Изрек приговор и повел из каморки Федотью, усохшую после родов почему-то еще больше, держа ее за острый бок. Но та вырывалась из его рук, отпихивалась сухими локтями, кричала злобно теперь на мужа:

– Сундук с назьмом! Прощаешь им… За клевету, за обиду мне? А я не прощу!

Вырвалась, подскочила к Кузьме, готовая вцепиться длинными и острыми пальцами в его глотку, но не вцепилась, прохрипела, задыхаясь:

– Не пыряй глазищами! Я тебе их выдавлю! Вспомнишь глисту. И этому афанасьевскому сопляку… Все едино изведу вас всех! Я так решила…

Кузьма Тихомилов был не из пугливых, он потрогал коротенький, острый усик, усмехнулся и ответил:

– А задницу я твоим решеньем подотру.

То ли его усмешку, то ли сами слова Федотья вынести уже не могла, в тощей груди ее что-то булькнуло и порвалось, она столбом упала в обморок, на руки Сасония.

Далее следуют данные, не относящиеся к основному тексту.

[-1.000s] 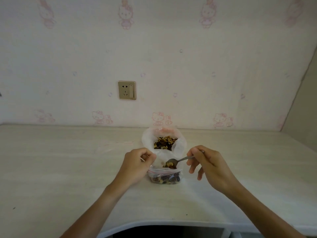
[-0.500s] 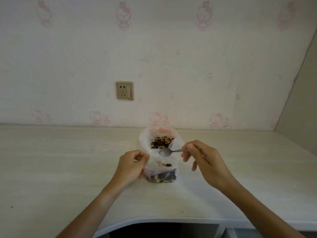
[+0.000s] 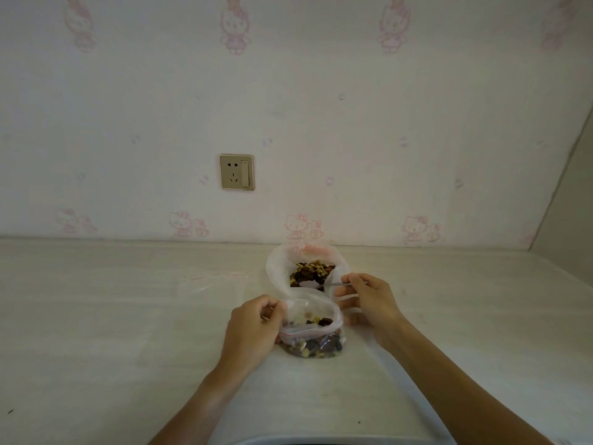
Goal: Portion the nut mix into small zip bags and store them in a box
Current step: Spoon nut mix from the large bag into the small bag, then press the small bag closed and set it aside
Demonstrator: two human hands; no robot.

С этой-то минуты, как стали считать в Романовке, и повелась великая вражда меж Пилюгиными, с одной стороны, Афанасьевыми и Тихомиловыми – с другой. Она то убывала, то прибывала, то проявлялась явственно, то тлела незаметно, но никогда не исчезала, передавалась от старших к младшим, от отцов к детям.

* * *

Данила Афанасьев народился, когда отцу его шел уж пятьдесят пятый год. «Угораздило это нас с маткой под старость, перед людьми стыдно, – говорил он сыну, умирая на другой год после гибели жены. – Она-то еще помоложе меня, а я… Были у тебя три брата с сестрицей, да все померли. А ты вот один из всех выжил, люди и звали тебя огрызком… Последний, мол. Счас вот один остаешься. Да огрызок не огрызок, а куда ж денешься, живи, сколь Бог пошлет. Покуда не приберет, значит…»

Умер он, как потом объяснил Кузьма Тихомилов Даниле, от тоски по жене, а его матери, и еще от надрыва работой – всю жизнь в батраках, в унижениях, в голоде.

– Неужель от тоски помирают? – спросил тот.

– Смотря какой человек, Данилка. Ежели с большим сердцем…

Парнишка помолчал, что-то думая, проговорил:

– Так ежели большое, значит оно ж сильное.

Кузьма рассмеялся, потрепал его по лохмам:

– Несмышленыш. Ничего, дойдешь. Как зеленый помидор в валенке.

После того как их выгнали с Пилюгинского хутора, они все вместе поселились в Романовке, в давным-давно брошенной кем-то землянке, подновив ее. Данила знал, что отец его несколько раз ездил в волость искать управу на Пилюгиных, да не нашел, сам старшина приказал его плетью гнать прочь. Но отец не угомонился, собирался ехать в уезд, да тут и слег и не встал больше.